Monday, Dec. 22, 1947

Revolution?

When he got home last week from his trip to the Orient, Colonel Robert R. McCormick found a reception committee waiting on the sidewalk. They were pickets from the International Typographical Union, on strike against the Trib and five other major Chicago dailies. The Colonel walked past them into his Tribune Tower.

With somewhat less ease the Chicago papers had also bypassed the printers. In three weeks of strike, the papers had worked the major kinks out of the new photoengraving (VariType) process that had replaced typesetting. Papers were normal size, and readers who had complained about the typed look now liked it: they found the bigger type easier to read. As it took up more space, editors had to sharpen their stories.

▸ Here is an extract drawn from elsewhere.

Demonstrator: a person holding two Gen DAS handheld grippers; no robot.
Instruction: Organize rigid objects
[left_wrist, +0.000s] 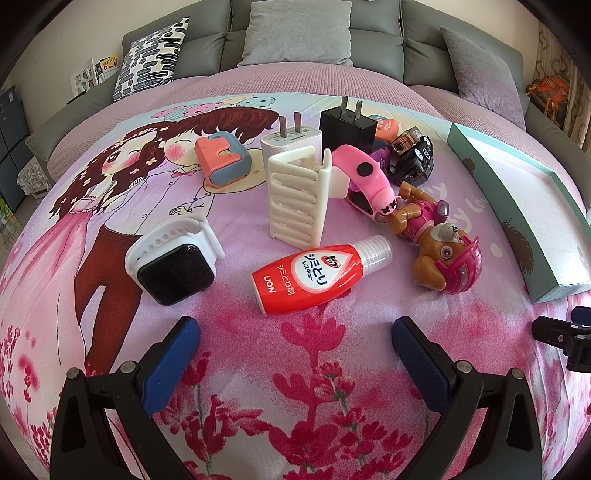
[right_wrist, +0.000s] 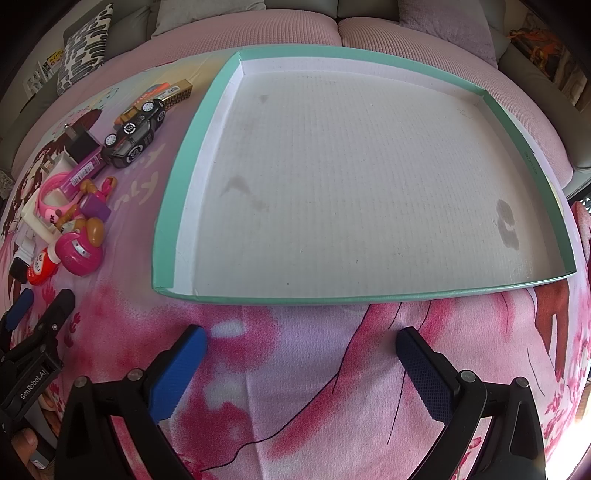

The process was more expensive than typesetting (one estimate was about 30% more) but the cost was dropping fast. Though it might take five years to make it as cheap and efficient as linotype, some editors thought it had already caused "a revolution." Said one: "One sure change will be the use of larger type. Let this machine be developed a little more, and the cost of starting a newspaper will be very little. Instead of $50,000 or $100,000 for linotype machines to start a smalltown paper, I'll bet you could start one for $10,000 with Vari-Type. And you could put out a damned good-looking paper." But it would not look so good to the I.T.U. This week, with 15 dailies struck in eight cities, the National Labor Relations Board was reported ready to ask the courts to ban I.T.U. strikes.